[Beowulf] Exascale?

Mon Dec 3 14:26:55 PST 2012

> I understand that true exascale would mean a
> more tightly knit system functioning as a single unit,

well, you can only claim a system is exascale if it can sustain
a single exa-level computation.  traditionally, that application
is HPL, which is convenient because it's obviously a single 
calculation, and yet compute-intensive enough (vs communication)
that it will normally approach peak FP performance.  (depending 
significantly on interconnect: Gb will approach a lower fraction
of peak than IB, for instance).

> but a distributed workload is in fact distributed
> no matter what the topologies or latencies end up being.

eh?

> And, isn't everyone saying exascale will take different thinking anyway?

I don't know about that.  what people who know something about are 
saying is that although we could scale up current hardware to hit exa,
the power would become a problem.

in other words, the challenge is flops/watt.  communication power
(cpu-memory, let along inter-node) is a big problem in this domain.
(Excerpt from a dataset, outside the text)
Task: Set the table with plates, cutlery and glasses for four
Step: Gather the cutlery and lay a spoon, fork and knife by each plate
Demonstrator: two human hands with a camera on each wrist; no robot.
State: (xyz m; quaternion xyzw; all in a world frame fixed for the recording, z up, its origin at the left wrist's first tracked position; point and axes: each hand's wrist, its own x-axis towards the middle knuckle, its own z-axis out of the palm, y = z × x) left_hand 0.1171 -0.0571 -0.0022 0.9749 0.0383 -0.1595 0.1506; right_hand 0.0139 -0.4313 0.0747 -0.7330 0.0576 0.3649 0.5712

> Taking that view, one might argue that a network of clusters
> like google's or amazon's is already doing exascale level work
> of a very distributed workload.

nah.  you might as well just count all the computers in use everywhere
as a single computation.  bingo, we're already exascale!
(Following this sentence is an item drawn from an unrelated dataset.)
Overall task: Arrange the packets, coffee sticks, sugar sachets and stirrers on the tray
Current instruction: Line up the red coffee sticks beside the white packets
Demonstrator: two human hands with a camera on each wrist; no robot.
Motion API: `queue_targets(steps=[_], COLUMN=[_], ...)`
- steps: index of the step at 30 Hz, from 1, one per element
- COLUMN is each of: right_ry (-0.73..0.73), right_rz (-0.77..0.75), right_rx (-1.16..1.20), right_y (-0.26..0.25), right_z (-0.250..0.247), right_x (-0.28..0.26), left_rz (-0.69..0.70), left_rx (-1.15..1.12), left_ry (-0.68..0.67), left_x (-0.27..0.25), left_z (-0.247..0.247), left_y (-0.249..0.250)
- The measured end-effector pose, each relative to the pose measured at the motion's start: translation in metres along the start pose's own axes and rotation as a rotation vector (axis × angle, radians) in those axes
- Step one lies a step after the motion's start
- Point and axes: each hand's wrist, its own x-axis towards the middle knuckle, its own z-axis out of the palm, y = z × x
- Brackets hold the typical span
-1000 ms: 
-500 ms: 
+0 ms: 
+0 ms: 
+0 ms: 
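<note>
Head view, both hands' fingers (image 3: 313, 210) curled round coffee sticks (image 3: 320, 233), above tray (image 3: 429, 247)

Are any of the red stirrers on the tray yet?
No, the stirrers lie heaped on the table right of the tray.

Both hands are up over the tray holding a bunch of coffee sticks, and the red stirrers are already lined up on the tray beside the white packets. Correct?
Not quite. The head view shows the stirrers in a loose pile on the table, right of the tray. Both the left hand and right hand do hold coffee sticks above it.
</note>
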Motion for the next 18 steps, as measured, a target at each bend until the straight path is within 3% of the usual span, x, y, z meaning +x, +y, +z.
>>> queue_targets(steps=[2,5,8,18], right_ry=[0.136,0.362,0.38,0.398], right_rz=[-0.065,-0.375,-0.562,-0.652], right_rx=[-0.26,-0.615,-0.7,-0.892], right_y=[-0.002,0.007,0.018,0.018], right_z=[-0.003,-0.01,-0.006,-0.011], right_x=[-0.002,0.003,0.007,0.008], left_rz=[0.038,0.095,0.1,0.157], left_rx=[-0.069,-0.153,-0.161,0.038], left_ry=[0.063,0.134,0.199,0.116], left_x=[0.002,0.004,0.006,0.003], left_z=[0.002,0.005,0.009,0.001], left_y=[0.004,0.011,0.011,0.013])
> I wonder if something couldn't be learned from their
> small code and message passing algorithms.

nah.  botnets are not very impressive on technical grounds.
(perhaps more impressive on social engineering grounds.)
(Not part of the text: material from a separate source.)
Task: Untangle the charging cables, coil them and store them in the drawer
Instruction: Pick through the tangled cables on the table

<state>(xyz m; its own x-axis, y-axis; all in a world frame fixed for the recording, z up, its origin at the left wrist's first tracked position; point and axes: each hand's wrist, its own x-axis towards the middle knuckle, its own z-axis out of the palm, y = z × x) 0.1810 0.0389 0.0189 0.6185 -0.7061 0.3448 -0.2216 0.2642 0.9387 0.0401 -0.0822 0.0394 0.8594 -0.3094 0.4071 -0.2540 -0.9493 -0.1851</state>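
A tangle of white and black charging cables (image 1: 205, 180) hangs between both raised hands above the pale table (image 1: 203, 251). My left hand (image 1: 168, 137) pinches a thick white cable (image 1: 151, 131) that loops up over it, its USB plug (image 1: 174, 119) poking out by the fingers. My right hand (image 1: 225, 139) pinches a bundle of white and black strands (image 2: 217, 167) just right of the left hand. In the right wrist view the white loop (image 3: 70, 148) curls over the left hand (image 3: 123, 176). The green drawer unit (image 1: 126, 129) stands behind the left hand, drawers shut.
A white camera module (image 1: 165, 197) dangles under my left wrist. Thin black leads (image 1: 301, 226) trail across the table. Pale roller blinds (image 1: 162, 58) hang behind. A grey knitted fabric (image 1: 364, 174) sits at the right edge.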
> I have also often wondered about the feasibility
> of running something like a BOINC-distributed project locally
> across all available personal machines in an organization
> to accomplish large calculation that were perhaps

search-like applications work well in this context, since they're 
both latency, failure and corruption-tolerant.  not everything is 
search or prime-cracking...

in short, HPC has been using distributed computation for a long time.
the issue is that if you distribute widely, you start running into 
problems of latency and reliability.  lots of workloads will scale 
very poorly unless you provide an interconnect which is low-latency,
high-bandwidth and/or high message-rate.